There have been a number of popular motorbikes over the years, yet the Honda CB750 could be the greatest of all time. It led the way for the Japanese motorbike revolution that took over the industry. The CB750 represented a new wave of high-performance machines that set the pace for the next few decades.


The CB750’s accolades include being a part of the AMA Motorcycle Hall of Fame Classic Bikes, being featured in the UK National Motor Museum and being rated as one of the 240 Landmarks of Japanese Automotive Technology. But what made it so memorable and how did it change the industry?


Starting the revolution

In the 1960s Honda had established a reputation for producing popular motorbikes, such as the C100 Super Cub and CB72. By the time the CB750 was introduced in 1969, Honda had an understanding of what the public needed. Honda were influenced by racing because they understood that what won on the track was likely to be sold quickly. This knowledge of the industry helped to make the CB750 successful.


When the CB750 was unveiled, it came with a 736 cc transverse, straight-four engine with a single overhead camshaft and a front disc brake. This was groundbreaking for the time because the equipment had never been available for an affordable mainstream motorbike. At £650, the bike was a hit in the UK. The pricing and performance gave the CB750 a major advantage over British bikes. Its direct competition was the BSA Rocket 3 and the CB750 made its rival look antiquated.


Market domination

The CB750 proved to be very popular during the 1970s, with Cycle magazine calling it the “most sophisticated production bike ever.” It could reach a top speed of 120 mph and the bike also offered a comfortable ride with low vibration. It was the perfect all-rounder for motorcycle fans.

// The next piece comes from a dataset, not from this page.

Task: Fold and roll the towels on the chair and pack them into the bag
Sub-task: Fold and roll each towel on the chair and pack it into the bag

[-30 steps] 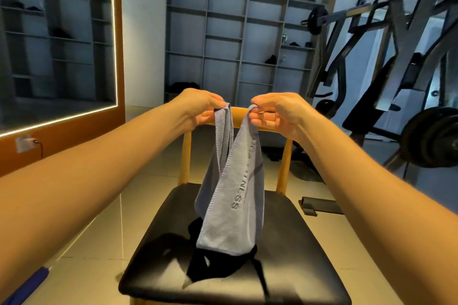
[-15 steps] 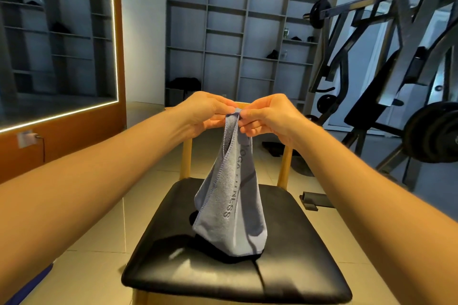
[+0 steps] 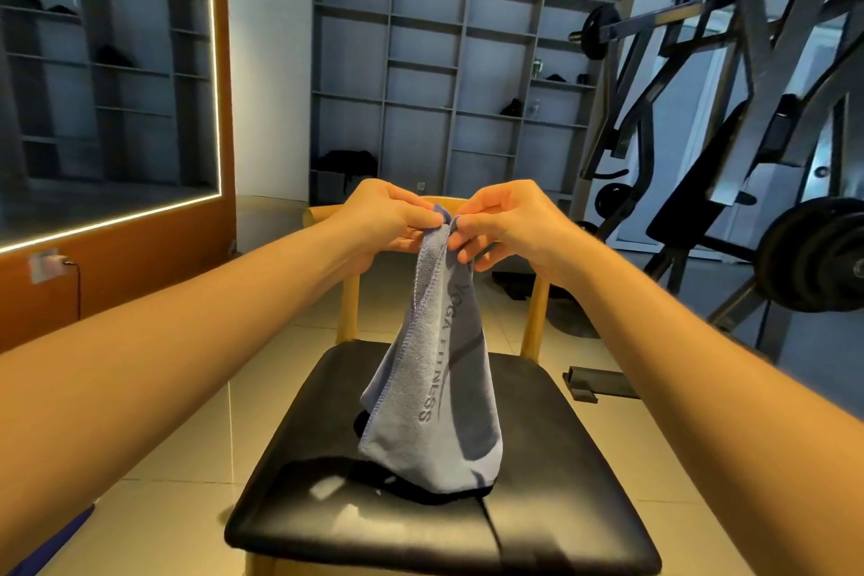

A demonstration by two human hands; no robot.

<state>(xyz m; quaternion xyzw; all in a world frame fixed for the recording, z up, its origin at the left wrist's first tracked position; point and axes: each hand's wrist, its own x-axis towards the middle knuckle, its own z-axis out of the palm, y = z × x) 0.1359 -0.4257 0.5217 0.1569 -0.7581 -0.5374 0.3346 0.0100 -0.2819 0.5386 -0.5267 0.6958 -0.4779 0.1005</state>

The CB750 was produced up to 1979 and over 60,000 were sold worldwide. In that time it went through alterations. For example, when the CB750A Hondamatic was brought out in 1976, it featured an engine with lower compression and smaller carburetors. Later models like the 1991 version featured maintenance-free hydraulic valves.


Today, the CB750 continues to be highly coveted by motorbike enthusiasts. Crowned the first superbike, its influence on the industry is undeniable. Its claim to being the greatest of all time is debatable, but considering its iconic status, the CB750 is certainly a contender.


Do you think the CB750 is the greatest motorbike of all time?